If you asked ten year olds to design a garden, what would most of them come up with? A bed in long stripes, I would guess. A row of one colour, backed by another row of a different colour and broken up by regular placement of upright lollipops or pillars. Just as the adult owner of the aforementioned garden did. Tidy. Tidy and suburban. It is so ubiquitous these days that it has become the norm.

Mondo grass – black or green, liriope, blue carex, fescue, dwarf agapanthus, dietes, lavender, rosemary, renga renga lilies, even hostas in shady conditions – what is with this need to plant them all in edging rows, I ask. It is all a bit too reminiscent of traffic island planting, in my opinion.

Would an edging of mondo grass really improve this bed of cyclamen which is already defined by brick edging and mowing strip?

Would an edging of mondo grass really improve this bed of cyclamen which is already defined by brick edging and mowing strip?

Yes, defining lines and shapes in the garden by ribbon planting the same plant is a tool, but only one tool and not a compulsory one at that. I had hoped that the advent of buxus blight with the unfortunate result of a whole lot of dying edging plants might encourage a rethink on their role by many gardeners. Alas that does not appear to be the situation, judging by the frequent searches I see for alternatives to buxus. Many people are simply looking for a suitable plant to use instead rather than reviewing the role of the little garden hedge.

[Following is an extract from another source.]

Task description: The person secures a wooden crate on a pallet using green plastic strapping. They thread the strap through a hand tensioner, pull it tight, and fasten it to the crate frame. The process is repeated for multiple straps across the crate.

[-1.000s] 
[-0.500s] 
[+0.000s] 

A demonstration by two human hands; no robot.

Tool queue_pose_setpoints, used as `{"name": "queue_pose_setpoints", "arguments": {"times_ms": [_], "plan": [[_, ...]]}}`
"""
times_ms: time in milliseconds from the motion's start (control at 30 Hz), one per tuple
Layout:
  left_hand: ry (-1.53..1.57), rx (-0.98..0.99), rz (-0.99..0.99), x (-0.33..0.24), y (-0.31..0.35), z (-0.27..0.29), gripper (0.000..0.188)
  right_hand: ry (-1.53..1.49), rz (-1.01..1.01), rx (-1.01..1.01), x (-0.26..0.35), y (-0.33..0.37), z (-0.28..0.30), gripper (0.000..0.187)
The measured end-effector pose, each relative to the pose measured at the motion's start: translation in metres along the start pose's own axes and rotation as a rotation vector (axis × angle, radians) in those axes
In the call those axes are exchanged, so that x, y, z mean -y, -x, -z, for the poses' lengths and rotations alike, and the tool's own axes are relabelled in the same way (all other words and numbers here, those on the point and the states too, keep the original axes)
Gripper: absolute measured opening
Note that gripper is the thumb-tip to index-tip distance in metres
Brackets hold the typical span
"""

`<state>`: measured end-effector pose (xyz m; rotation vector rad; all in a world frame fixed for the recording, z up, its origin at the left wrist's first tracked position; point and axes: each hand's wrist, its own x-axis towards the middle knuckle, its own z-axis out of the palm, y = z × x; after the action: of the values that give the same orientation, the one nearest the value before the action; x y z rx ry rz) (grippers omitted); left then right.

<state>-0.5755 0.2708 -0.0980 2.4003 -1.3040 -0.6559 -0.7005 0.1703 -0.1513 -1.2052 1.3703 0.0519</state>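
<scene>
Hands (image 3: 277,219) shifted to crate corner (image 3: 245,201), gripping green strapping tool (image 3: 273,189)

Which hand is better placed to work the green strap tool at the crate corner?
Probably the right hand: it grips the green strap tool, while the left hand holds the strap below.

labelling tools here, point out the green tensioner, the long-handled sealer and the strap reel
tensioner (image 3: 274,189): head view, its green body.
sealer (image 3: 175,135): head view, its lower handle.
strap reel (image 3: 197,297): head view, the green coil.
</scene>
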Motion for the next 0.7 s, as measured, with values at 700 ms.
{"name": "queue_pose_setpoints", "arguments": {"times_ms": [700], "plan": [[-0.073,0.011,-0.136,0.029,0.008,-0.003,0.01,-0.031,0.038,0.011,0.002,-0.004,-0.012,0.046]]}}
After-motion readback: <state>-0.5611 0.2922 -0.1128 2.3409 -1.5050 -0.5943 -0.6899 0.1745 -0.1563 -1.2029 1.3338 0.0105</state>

Formal gardens are planted in stripes and blocks, everything measured so that the spaces are even. It is all about control and maintenance. That is the style. Informal or naturalistic gardens are at the other end of the scale. There is nothing so contrived or tightly managed as a row or an edging stripe. This style is more about emulating Nature, recreating but improving on what occurs naturally. Most of us choose to garden somewhere in the middle between those two ends of the spectrum. As such, we are in good company. That mix is the hallmark of some great gardeners like Vita Sackville West and Gertrude Jekyll.

I just can’t imagine that Vita or Gertrude would have forseen the translation into edgings of mondo grass or bedding begonias. They didn’t ever straitjacket every garden bed and every garden border in behind tidy edges of border plants. Woodland and cottage gardens were spared. Herbaceous borders were allowed to festoon outwards over the wide mowing strips, softening the hard lines. One of the lovely distinctive styles of many English gardens is their use of wide gravel paths (usually a honey coloured gravel rather than sombre grey) with voluptuous plantings allowed to overflow to the path and often gently seeding down.

I admit that I gave myself a shock when I headed out to photograph the Tiger’s Jaw (Faucaria tigrinia) plants which were opening their faces to the sun. It wasn’t until I lined up the photo that I realised I had planted them in a row at the front of that particular garden border. There was a good reason. They are very low growing and will rot out if larger plants flop over them. But a row! I shocked myself. It may just be the only edging row you will find our garden outside of the vegetable patch (excluding proper hedges) but we are in a minority among New Zealand gardens. Pretty much every one I go into these days is defined by the use of edging plants.

Consider grouping the plants, darlings, rather than planting them in single file. You may even like the different effect.